Aim of the exercise
Exactly how many lines in the data below contain the string "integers"? Give that number and nothing else.

Records from a collection

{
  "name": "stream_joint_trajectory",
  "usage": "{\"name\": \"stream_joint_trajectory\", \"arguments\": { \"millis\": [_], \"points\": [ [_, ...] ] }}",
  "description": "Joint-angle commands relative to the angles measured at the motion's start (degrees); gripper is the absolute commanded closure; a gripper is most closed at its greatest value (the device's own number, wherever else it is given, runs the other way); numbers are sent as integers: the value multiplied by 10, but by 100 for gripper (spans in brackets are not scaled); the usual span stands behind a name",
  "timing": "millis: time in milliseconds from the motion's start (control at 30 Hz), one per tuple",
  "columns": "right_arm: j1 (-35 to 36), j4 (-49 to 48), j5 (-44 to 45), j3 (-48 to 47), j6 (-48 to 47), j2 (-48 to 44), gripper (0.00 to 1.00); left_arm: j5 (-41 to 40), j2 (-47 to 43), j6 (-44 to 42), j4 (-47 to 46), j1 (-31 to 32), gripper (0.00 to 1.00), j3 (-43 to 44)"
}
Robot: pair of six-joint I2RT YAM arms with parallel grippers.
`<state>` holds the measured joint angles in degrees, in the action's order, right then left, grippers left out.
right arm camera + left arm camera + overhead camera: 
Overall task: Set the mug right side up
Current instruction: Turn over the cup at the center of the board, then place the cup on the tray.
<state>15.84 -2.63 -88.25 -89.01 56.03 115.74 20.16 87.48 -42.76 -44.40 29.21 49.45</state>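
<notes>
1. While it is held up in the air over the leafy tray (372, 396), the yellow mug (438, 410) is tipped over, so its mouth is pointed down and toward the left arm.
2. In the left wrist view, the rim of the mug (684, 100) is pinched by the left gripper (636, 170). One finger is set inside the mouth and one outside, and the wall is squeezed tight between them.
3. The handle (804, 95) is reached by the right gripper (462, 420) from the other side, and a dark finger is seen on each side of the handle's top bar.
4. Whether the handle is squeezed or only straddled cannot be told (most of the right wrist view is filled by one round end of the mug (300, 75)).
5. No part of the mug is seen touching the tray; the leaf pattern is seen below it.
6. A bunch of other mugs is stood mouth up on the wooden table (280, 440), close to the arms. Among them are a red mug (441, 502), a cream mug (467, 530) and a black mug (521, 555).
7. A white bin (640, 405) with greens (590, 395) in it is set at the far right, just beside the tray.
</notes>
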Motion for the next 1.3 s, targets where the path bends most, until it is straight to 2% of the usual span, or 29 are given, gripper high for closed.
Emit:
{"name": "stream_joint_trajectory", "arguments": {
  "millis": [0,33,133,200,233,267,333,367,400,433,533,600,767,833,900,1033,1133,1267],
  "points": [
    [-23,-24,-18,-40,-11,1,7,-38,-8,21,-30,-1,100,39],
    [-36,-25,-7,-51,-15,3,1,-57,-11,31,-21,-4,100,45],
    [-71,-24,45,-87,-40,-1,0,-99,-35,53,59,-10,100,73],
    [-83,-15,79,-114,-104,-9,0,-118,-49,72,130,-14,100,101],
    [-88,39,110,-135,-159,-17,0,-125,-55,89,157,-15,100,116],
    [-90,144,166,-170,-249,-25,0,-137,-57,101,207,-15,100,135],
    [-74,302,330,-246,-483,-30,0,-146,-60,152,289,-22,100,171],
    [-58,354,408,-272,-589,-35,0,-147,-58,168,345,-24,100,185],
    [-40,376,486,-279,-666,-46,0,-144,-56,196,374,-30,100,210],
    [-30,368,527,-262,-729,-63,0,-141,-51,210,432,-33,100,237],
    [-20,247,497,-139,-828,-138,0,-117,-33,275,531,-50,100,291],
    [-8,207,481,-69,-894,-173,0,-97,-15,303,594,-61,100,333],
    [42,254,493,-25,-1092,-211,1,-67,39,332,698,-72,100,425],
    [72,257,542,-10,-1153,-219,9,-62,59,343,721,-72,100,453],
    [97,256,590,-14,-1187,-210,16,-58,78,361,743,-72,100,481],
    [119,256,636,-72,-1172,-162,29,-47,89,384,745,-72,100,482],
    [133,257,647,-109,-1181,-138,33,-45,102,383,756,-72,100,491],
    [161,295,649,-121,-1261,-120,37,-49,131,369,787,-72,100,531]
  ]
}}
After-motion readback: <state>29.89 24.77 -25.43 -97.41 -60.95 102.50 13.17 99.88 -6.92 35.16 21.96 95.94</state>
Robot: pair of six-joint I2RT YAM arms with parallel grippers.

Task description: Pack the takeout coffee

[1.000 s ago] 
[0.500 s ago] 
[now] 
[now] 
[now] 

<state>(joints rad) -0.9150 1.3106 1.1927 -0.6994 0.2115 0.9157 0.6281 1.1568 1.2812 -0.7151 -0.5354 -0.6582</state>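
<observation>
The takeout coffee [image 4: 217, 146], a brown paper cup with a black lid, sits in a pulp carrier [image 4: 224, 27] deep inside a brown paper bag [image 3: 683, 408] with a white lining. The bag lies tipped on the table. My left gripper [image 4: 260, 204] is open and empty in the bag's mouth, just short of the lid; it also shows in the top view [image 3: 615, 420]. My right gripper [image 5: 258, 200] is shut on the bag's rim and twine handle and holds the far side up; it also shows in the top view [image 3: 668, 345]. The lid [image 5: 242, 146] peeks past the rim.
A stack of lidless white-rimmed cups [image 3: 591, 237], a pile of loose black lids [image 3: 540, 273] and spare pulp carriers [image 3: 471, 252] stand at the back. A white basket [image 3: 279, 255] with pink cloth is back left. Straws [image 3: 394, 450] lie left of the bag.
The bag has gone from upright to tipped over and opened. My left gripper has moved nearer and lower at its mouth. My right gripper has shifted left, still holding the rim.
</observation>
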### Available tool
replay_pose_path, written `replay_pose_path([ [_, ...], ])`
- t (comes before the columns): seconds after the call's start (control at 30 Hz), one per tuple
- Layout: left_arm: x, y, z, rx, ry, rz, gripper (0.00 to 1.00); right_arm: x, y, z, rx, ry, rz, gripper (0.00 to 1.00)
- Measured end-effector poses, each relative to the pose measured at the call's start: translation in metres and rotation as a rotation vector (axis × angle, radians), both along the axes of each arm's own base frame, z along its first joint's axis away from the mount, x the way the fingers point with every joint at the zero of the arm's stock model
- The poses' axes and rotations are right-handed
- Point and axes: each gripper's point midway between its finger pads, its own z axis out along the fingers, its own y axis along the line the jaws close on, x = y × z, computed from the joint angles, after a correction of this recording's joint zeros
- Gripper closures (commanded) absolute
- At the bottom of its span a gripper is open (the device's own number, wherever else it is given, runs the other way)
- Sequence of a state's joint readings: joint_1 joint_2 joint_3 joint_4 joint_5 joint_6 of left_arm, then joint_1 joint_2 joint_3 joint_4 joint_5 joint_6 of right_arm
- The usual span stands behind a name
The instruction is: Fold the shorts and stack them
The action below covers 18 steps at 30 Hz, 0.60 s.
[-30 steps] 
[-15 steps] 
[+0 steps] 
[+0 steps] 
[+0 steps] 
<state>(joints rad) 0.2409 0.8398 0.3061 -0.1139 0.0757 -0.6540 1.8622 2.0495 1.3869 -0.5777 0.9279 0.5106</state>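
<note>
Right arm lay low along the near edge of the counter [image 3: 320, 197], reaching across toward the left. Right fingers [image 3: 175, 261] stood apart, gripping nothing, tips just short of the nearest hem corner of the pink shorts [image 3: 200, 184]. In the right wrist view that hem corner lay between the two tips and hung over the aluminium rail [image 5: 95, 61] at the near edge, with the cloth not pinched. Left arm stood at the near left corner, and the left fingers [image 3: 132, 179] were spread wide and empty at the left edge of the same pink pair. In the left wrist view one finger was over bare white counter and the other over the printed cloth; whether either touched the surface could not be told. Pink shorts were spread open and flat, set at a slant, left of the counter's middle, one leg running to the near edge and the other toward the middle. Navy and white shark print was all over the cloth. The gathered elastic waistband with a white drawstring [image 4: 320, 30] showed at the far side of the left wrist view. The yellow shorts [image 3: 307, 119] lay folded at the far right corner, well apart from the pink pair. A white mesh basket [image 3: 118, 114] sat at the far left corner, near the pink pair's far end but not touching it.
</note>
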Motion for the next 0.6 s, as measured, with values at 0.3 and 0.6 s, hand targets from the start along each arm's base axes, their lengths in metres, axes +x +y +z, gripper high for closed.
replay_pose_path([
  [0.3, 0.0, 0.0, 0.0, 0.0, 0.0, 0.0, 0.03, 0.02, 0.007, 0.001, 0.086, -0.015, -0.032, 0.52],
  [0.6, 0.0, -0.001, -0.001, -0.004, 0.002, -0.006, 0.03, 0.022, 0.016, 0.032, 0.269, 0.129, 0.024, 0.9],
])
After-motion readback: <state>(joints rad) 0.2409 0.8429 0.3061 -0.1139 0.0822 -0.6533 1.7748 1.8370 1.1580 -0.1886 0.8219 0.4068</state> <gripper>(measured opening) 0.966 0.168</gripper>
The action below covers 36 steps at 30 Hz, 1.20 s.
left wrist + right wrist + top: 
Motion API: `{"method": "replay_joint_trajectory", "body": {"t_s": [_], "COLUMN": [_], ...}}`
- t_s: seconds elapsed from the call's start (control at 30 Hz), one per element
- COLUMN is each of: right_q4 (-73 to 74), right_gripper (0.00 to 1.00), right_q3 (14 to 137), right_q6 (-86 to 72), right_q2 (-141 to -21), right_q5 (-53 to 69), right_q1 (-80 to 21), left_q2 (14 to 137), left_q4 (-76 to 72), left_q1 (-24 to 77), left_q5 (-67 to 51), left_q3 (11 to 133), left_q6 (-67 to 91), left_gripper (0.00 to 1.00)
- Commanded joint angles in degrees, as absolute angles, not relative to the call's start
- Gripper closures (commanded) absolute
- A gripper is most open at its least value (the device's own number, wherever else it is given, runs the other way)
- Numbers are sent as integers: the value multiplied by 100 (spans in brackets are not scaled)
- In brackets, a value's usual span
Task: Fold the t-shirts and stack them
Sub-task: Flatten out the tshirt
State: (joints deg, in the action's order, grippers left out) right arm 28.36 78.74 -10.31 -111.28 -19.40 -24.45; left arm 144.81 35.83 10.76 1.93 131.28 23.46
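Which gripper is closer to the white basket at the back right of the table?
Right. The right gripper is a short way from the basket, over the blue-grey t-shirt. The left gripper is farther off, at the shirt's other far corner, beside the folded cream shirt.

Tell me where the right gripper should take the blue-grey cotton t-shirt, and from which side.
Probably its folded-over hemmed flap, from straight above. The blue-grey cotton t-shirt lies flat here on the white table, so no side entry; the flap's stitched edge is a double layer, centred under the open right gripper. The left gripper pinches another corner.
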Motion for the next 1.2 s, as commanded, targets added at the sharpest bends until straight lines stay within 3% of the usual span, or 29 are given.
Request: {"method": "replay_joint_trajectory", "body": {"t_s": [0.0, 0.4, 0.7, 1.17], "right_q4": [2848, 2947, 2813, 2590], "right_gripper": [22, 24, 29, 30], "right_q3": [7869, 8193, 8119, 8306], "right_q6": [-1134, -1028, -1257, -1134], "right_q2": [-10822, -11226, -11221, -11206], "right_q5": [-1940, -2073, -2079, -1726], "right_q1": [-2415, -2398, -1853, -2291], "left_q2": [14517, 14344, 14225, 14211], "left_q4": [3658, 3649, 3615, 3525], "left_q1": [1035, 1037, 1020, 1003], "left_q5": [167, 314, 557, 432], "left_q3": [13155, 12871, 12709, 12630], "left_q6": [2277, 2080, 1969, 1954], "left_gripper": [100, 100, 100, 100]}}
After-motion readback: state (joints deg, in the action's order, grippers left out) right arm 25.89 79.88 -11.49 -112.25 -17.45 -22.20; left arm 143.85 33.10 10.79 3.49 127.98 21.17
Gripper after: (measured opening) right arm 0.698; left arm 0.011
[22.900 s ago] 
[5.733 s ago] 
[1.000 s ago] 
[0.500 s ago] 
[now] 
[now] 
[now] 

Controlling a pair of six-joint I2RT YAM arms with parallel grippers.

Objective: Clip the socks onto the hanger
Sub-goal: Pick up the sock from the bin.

Exercise result
2